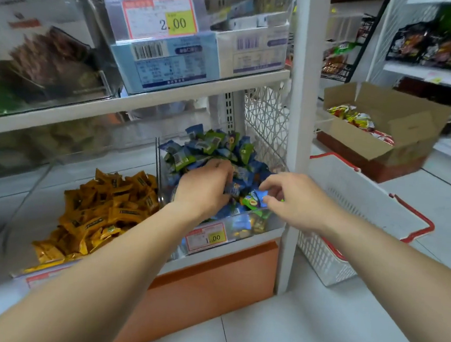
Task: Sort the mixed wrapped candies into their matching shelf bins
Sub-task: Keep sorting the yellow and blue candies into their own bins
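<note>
Right now my left hand (204,186) clutches blue candies (232,191), my right hand (291,199) pinches a green candy (251,201) — lookalike wrappers in this mixed bin (272,224) risk a missort.

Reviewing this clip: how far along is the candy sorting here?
Done: the yellow candies lie in a separate heap, unmixed. In hand: the left hand grips a blue candy and the right hand pinches a second candy, both inside the clear bin. Left: most of it; the pile there mixes blue and green wrappers.
</note>
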Action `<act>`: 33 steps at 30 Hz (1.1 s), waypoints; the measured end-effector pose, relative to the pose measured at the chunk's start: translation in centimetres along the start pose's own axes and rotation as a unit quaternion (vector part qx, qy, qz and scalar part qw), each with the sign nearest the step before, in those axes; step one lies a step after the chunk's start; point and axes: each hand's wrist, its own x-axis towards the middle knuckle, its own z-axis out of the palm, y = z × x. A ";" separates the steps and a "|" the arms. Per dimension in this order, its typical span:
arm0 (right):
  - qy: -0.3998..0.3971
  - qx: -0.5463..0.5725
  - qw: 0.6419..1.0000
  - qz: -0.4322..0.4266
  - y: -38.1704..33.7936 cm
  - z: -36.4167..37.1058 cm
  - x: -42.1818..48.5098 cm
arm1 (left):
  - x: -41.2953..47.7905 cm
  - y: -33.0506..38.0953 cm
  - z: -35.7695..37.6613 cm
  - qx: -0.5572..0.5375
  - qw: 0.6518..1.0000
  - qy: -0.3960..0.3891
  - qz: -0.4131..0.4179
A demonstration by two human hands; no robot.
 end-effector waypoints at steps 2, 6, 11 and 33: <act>-0.030 -0.008 0.999 -0.007 -0.2 0.1 0.0 | -0.3 0.6 -0.2 -0.073 0.997 -0.023 0.027; -0.121 -0.154 0.980 -0.030 -1.1 1.7 -0.1 | -1.2 1.4 -0.5 -0.183 0.969 -0.167 0.024; -0.148 -0.207 0.966 -0.041 -1.5 1.6 -0.3 | -2.1 1.0 0.4 -0.085 0.972 -0.203 0.087; -0.154 -0.105 0.980 0.064 -1.6 2.4 3.9 | -3.6 0.4 1.4 -0.043 0.980 -0.101 0.164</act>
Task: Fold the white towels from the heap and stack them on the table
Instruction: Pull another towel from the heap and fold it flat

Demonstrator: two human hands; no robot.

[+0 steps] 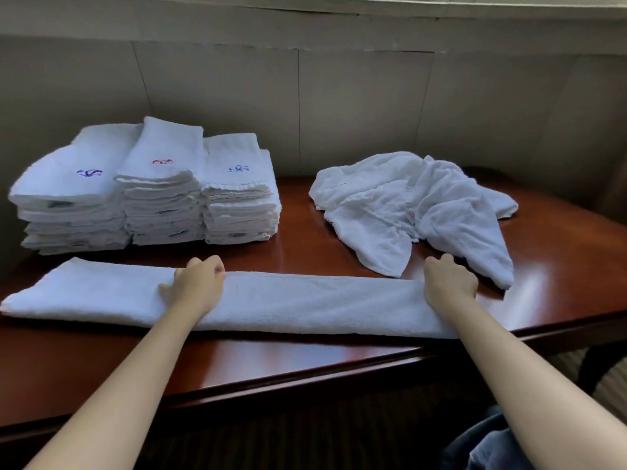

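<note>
While both hands rest on it, the long towel [305, 303] lies flat on the table [339, 357] as a narrow band, its long axis running left to right along the near edge, one end pointing far out past the left hand [200, 286] and the other ending just under the right hand [449, 281]. Both hands have their fingers curled down over the towel's far long edge; the left takes hold partway along the band, the right at its right end. Whether the fingertips actually pinch the cloth or only press on it cannot be told, since they are tucked out of sight.

Beyond the right hand, and just past its knuckles, sits the heap of unfolded towels [414, 205], crumpled, with two loose flaps hanging toward the grip; the nearest flap comes close beside the right hand. Beyond the left hand, well apart from the towel, stand three stacks of folded towels [149, 191] side by side, touching one another, their top towels showing small embroidered marks in blue and red. Behind everything runs a grey panelled wall [339, 96].
</note>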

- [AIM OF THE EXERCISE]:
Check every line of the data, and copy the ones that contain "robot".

- [RESPONSE TO THE EXERCISE]:
A demonstration by two human hands; no robot.
Demonstrator: two human hands; no robot.

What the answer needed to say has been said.